- **TASK INSTRUCTIONS**: Check each line of the material below for the word "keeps". State how many lines have it, and nothing more.

- **GIVEN INFORMATION**:
•••

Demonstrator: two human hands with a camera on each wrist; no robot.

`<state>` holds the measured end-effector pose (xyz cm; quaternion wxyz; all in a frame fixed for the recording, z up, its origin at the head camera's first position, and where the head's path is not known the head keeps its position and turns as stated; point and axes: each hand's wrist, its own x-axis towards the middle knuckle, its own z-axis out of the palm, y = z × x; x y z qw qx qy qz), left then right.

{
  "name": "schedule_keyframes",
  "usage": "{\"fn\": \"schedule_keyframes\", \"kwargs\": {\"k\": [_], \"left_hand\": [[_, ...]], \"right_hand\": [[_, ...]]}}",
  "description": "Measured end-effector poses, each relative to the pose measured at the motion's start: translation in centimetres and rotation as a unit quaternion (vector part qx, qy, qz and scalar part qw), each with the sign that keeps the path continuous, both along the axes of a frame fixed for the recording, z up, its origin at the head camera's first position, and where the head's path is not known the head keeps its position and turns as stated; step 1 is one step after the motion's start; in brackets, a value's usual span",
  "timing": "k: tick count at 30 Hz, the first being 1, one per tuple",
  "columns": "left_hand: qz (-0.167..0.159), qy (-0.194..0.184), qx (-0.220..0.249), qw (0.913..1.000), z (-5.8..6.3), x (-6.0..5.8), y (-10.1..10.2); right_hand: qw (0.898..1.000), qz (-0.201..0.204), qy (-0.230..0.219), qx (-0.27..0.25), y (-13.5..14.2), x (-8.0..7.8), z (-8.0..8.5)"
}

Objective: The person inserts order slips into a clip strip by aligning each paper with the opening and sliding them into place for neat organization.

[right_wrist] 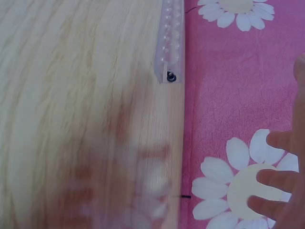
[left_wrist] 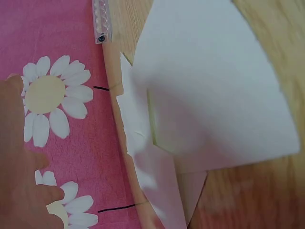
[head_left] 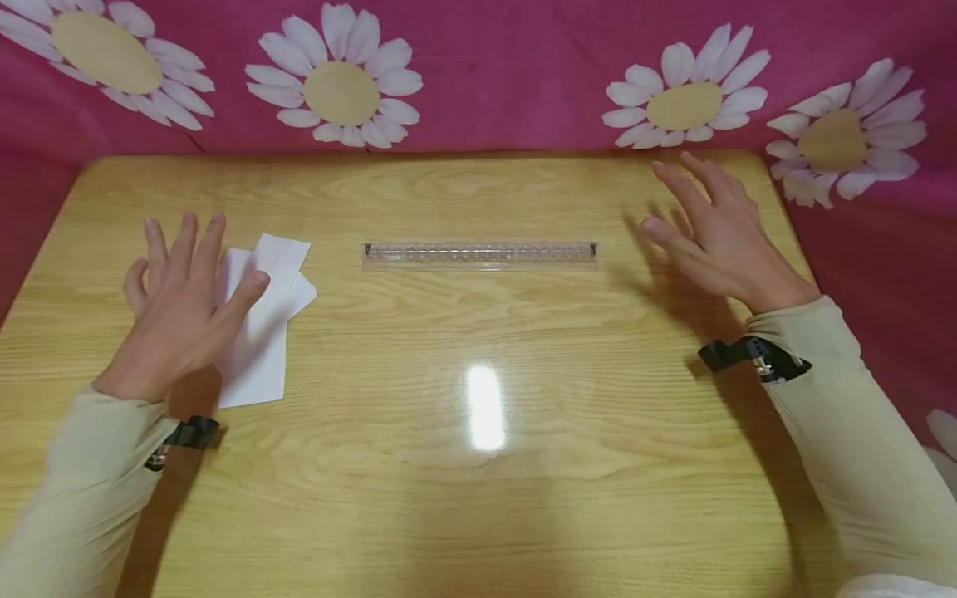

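Observation:
My left hand (head_left: pixel 175 311) is over the left part of the table, its fingers spread and nothing held. Beneath and beside it lie several overlapping pieces of white paper (head_left: pixel 262 357), partly hidden by the hand; the left wrist view shows the paper (left_wrist: pixel 214 105) up close. My right hand (head_left: pixel 721 237), fingers apart, is above the far right of the table and holds nothing. Between the hands, farther back, lies a long clear plastic strip (head_left: pixel 480 253) with a row of small cells and a dark fastener at each end. One end of that strip (right_wrist: pixel 170 43) shows in the right wrist view.
The wood-grain table (head_left: pixel 419 349) has a glossy top that reflects a light. Pink cloth (head_left: pixel 508 75) with white daisies hangs along the back edge and both sides. A black wrist strap (head_left: pixel 755 357) circles each sleeve.

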<state>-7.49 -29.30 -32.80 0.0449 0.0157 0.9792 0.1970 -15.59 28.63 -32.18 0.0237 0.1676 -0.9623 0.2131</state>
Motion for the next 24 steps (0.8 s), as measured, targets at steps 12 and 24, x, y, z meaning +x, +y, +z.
{"fn": "schedule_keyframes", "kwargs": {"k": [12, 24], "left_hand": [[-0.003, 0.012, 0.004, 0.9999, 0.2, -0.2, 0.2], [-0.007, 0.015, 0.008, 0.9998, -0.1, -0.3, 0.4]], "right_hand": [[0.999, 0.041, 0.012, -0.015, -2.1, -1.5, -0.5], [0.997, 0.077, -0.011, 0.023, -4.5, -2.5, -0.7]]}}
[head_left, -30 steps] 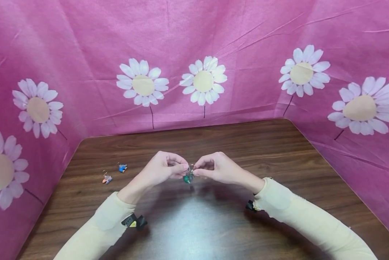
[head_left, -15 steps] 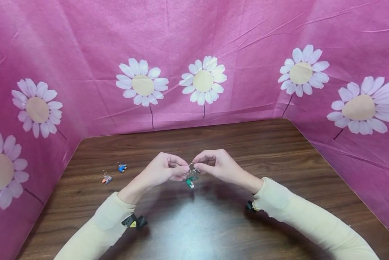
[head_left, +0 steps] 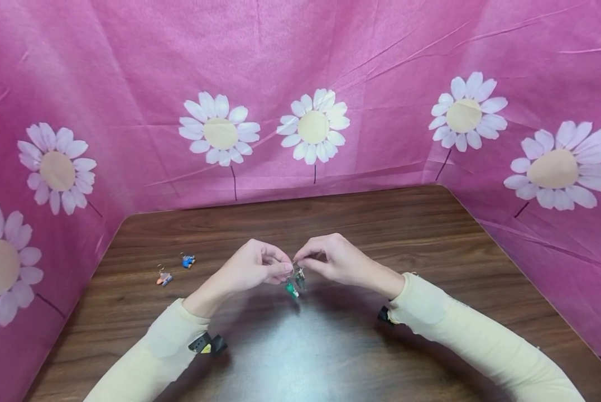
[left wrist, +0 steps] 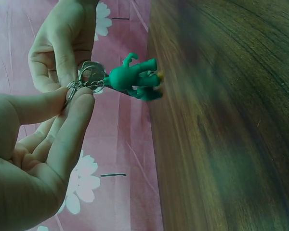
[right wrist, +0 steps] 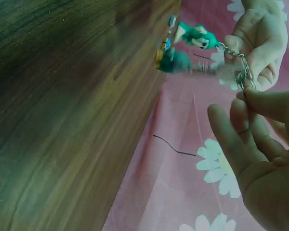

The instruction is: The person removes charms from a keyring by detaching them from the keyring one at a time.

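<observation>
A small green figure keychain (left wrist: 127,77) hangs from metal rings (right wrist: 245,72) between my two hands, above the table. My left hand (head_left: 255,265) pinches the rings between thumb and forefinger. Opposite it, my right hand (head_left: 332,259) pinches the rings' other side with thumb and forefinger, the remaining fingers apart in the right wrist view. Beside the green figure dangles a second, darker charm (head_left: 300,279); in the right wrist view it is blurred and looks green with a bit of yellow. How the rings are linked is too small to tell.
Left of my left hand, two more keychains lie on the wooden table (head_left: 410,223): an orange and grey one (head_left: 164,277) and a blue one (head_left: 188,261). A pink cloth (head_left: 380,139) with white daisies stands round the table's far and side edges.
Both hands have come down slightly, and the charms hang lower. The right fingertips have shifted on the rings, and the two charms have swung and turned. The keychains on the table stay put.
</observation>
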`<control>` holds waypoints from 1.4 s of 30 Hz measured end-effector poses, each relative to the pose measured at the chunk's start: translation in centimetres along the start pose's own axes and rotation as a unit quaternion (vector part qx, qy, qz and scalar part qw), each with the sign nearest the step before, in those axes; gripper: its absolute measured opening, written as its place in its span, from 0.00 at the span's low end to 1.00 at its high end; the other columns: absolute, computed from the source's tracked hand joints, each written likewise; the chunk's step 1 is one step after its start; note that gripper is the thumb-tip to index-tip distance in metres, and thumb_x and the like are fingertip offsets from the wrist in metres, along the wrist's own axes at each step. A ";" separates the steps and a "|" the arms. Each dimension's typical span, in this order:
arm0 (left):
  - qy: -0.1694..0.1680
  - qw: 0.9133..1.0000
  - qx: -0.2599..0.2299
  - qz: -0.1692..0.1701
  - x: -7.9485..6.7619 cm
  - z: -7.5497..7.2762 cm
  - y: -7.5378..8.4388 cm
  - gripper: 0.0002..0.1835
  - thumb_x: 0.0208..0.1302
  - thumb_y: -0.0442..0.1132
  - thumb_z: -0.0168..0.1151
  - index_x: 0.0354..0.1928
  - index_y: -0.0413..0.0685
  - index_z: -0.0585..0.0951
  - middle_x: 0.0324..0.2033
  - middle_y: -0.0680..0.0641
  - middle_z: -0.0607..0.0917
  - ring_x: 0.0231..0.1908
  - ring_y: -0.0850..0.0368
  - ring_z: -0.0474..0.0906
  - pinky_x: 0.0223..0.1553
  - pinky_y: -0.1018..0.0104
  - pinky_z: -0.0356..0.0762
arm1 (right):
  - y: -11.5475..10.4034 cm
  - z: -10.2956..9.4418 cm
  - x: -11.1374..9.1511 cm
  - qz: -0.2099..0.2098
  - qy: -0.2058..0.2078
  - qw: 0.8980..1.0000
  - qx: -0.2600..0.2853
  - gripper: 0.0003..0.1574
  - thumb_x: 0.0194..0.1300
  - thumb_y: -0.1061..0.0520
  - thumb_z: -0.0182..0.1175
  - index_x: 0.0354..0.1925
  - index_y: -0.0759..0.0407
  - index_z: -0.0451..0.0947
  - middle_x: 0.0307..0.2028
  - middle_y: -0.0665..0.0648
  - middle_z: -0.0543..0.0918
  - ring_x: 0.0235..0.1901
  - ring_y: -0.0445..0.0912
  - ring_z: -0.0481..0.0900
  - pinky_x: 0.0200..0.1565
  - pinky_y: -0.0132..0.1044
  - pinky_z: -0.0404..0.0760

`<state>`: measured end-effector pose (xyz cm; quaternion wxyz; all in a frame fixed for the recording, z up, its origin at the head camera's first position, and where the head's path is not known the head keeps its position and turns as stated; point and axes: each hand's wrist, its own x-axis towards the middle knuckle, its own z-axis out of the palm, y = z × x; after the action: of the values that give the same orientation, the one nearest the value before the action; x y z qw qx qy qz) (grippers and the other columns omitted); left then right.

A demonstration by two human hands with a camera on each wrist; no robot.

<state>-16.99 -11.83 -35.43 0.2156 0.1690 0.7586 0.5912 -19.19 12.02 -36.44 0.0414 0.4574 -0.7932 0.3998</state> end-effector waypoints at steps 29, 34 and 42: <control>0.042 0.998 -0.038 0.005 0.1 0.2 0.2 0.09 0.68 0.32 0.66 0.44 0.30 0.85 0.35 0.37 0.88 0.36 0.51 0.87 0.47 0.46 0.84 | 0.8 1.0 -1.1 0.121 0.037 0.973 0.194 0.04 0.69 0.62 0.66 0.42 0.59 0.85 0.35 0.56 0.88 0.30 0.58 0.86 0.33 0.55 0.86; 0.021 0.999 -0.045 -0.005 0.2 0.4 0.4 0.09 0.68 0.32 0.66 0.44 0.29 0.85 0.38 0.33 0.88 0.36 0.50 0.88 0.46 0.46 0.84 | 0.6 0.9 -1.0 0.113 0.065 0.970 0.207 0.05 0.68 0.64 0.66 0.42 0.61 0.86 0.35 0.54 0.89 0.33 0.55 0.88 0.37 0.49 0.88; 0.008 1.000 -0.015 0.011 0.2 0.4 0.4 0.08 0.67 0.30 0.66 0.42 0.29 0.85 0.35 0.38 0.89 0.37 0.49 0.88 0.45 0.44 0.84 | 0.2 0.0 -0.5 0.050 0.028 0.995 0.075 0.04 0.66 0.60 0.70 0.40 0.54 0.89 0.34 0.47 0.89 0.34 0.42 0.86 0.35 0.41 0.86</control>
<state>-16.94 -11.30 -35.16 0.2054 0.1688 0.7498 0.6059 -19.06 12.42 -36.79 0.0093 0.4075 -0.7812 0.4729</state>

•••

- **SOLUTION FOR THIS PROBLEM**: 3